We were accelerating down a big hill in a two-compartment carriage with no horse. My consciousness hovered over the four Europeans, who were sitting in the rear compartment arguing with each other. They were unhappy with me, the spirit that hovered over them. I felt unwelcome. One of them addressed me and excitedly pointed towards the front of the carriage as if there was something there that I should really check out. I moved to the front carriage and looked inside - empty. I glanced back at the rear carriage, then realized I had been tricked. They had this smirk on their faces as they disconnected the front compartment from the rear. The rear carriage slowed down but I continued to accelerate down the big hill into a dark valley.
I somehow survived the way down, finding myself in a forest area. It felt oppressive and hostile - I had to get out somehow. But the only way up was by climbing a steep and slippery slope that was covered in mud. I began climbing, making little progress. Then I heard something large move in the bushes behind me. Filled with fear, I began to frantically climb. A tiger emerged from the bushes but instead of running towards me, it ran beside me - with me. We made eye contact and I saw its body shimmering with an aura that exuded grace and power. It seemed to be sharing its aura with me, which gave me the power to climb up the muddy slope. As we were running together, I saw the shadowy silhouette of a coyote join to the right of the tiger. As I approached the top of the hill, the tiger turned around and went back down the hill. It’s unclear what happened to the coyote.
I emerged into the light of day to see streets filled with buildings and people walking about - civilization. I don’t quite understand how or why, but I knew that in the process of climbing I had been split into two - light and shadow. My consciousness was of the light half, and I saw my shadow half calmly walking down a different, wider hill, descending into a dark forest. Standing at the top of that hill were either the same 4 men who were in the carriage with us or their analogues. They were standing at the top of the hill, displeasingly glaring as if looking for something. They seemed to sense the presence of my shadow half, but it was invisible to their eyes. Then their heads turned to me, and I started running away. I was trying to divert their attention away from my shadow, something in me wished for the shadow to be left in peace. I knew I was going to be caught, so I climbed up a building, running up the stairs. One of the Europeans was filled with fury and started rabidly chasing me up the building. I felt intense hostility from him, and my response was the wish for death. The man was faster than I, and 3 or 4 stories up he caught me. I was hanging onto some scaffolding high above the ground, and as he lept to grab me, I released my hands, sending us both to our deaths.

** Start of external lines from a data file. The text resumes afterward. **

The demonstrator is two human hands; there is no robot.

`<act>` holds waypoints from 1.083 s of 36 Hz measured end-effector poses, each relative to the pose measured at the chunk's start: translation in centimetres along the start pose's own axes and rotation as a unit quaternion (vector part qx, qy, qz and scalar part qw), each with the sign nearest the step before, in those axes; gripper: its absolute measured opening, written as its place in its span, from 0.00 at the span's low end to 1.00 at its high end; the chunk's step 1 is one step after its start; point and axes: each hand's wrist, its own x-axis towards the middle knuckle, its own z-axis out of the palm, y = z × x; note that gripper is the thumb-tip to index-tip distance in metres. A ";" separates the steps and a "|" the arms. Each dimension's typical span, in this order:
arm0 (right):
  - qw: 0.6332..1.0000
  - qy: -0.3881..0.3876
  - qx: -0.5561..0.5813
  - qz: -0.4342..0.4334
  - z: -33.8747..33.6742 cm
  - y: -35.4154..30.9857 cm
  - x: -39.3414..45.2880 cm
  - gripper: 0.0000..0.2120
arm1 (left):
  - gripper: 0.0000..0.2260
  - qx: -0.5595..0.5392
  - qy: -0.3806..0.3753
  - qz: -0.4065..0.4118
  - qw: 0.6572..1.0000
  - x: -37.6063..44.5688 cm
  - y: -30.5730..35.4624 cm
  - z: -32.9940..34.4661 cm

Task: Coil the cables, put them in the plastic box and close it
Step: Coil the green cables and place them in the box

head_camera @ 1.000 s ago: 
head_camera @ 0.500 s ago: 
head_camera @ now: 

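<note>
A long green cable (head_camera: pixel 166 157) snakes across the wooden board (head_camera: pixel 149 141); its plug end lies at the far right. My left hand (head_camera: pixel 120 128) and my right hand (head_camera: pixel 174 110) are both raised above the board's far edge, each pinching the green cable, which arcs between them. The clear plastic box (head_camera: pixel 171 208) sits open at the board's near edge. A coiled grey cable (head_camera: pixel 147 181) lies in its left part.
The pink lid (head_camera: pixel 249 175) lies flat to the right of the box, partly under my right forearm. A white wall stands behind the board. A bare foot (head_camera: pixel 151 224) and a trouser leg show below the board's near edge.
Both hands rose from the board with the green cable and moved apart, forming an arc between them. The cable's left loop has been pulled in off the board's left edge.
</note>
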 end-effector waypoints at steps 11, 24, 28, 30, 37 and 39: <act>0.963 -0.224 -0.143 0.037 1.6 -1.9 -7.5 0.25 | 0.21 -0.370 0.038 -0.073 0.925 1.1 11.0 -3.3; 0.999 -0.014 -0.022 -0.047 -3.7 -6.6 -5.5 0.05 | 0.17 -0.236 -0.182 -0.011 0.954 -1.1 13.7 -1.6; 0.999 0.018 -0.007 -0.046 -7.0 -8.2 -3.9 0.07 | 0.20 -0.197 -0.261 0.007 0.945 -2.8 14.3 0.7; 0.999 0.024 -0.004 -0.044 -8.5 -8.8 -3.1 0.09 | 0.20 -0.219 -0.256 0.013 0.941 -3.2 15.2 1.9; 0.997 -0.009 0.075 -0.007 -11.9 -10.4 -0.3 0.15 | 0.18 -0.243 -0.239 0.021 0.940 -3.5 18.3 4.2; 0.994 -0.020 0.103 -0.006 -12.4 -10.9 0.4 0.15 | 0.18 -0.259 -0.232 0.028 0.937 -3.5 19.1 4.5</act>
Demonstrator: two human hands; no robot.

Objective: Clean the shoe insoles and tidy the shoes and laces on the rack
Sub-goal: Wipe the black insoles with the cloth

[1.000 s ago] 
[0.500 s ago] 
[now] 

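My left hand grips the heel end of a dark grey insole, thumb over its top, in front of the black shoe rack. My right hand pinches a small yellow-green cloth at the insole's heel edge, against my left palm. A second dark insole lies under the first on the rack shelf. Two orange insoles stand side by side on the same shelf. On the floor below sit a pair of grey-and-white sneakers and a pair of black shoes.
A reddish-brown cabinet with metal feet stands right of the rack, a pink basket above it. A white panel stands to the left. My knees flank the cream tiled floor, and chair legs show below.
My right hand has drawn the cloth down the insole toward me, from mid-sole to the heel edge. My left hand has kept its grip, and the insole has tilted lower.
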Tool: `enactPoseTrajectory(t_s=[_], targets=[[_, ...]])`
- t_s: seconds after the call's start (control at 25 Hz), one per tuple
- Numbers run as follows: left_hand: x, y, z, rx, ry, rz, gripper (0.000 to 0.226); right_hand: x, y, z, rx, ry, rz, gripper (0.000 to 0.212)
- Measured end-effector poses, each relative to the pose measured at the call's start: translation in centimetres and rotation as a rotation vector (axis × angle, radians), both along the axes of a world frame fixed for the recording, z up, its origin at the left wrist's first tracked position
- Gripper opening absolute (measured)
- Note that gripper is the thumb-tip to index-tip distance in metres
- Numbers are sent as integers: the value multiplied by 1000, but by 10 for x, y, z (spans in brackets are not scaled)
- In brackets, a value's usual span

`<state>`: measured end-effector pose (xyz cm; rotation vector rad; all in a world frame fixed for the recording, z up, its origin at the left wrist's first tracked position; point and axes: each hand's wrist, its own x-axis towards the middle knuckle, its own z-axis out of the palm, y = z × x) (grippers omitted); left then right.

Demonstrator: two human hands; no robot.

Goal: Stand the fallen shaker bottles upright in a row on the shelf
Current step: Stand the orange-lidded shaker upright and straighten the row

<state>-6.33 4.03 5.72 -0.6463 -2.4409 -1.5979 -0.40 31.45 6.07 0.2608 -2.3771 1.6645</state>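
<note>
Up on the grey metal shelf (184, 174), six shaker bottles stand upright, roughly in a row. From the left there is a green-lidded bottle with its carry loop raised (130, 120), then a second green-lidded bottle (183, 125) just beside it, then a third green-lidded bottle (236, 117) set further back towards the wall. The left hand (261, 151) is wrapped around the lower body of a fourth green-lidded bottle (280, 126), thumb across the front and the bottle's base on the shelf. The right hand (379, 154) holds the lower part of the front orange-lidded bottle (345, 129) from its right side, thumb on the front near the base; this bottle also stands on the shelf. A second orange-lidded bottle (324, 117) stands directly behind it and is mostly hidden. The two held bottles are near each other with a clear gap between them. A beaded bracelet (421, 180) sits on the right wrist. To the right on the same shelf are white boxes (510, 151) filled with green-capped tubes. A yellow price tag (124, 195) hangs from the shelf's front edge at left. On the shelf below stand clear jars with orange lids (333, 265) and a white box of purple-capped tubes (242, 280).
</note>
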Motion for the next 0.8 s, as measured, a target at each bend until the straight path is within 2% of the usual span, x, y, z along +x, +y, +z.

I woke up in a sweat and immediately began writing down the dream. I’ll include my interpretation, but first, let’s look at a related work of art.
Intermission: The Great Flood
A few weeks before this dream I went to the Art Gallery of Ontario. I stopped and stared at this beautiful painting by Norval Morrisseau called The Great Flood.
The Great Flood - Norval Morrisseau, 1975
As I stood there, two young women came up beside me to look at it. I wanted to start a conversation but wasn’t sure where to start. But then one of them read the words near the bottom right corner, and I couldn’t help but turn in astonishment at the strange language and inquire about her ability to read it. As it turns out, she belongs to the same tribe as the artist, learned to read the language at the University of Toronto, and even attended Norval Morrisseau’s funeral in 2007. What lucky timing for me! I then tried to put into words what the painting meant to me but stumbled over myself incoherently. After sitting with this painting for some time, this is my attempt:
It’s like a cross-section view of the spirits of nature. Everything seems to be connected to everything else, but indirectly. The inner workings of a creature are not confined by its outline, they blend harmoniously into one another. The way every shape fits in with every other shape gives the feeling that boundaries are permeable, and one cannot look at any one of the creatures in isolation because their Being extends past their biological body.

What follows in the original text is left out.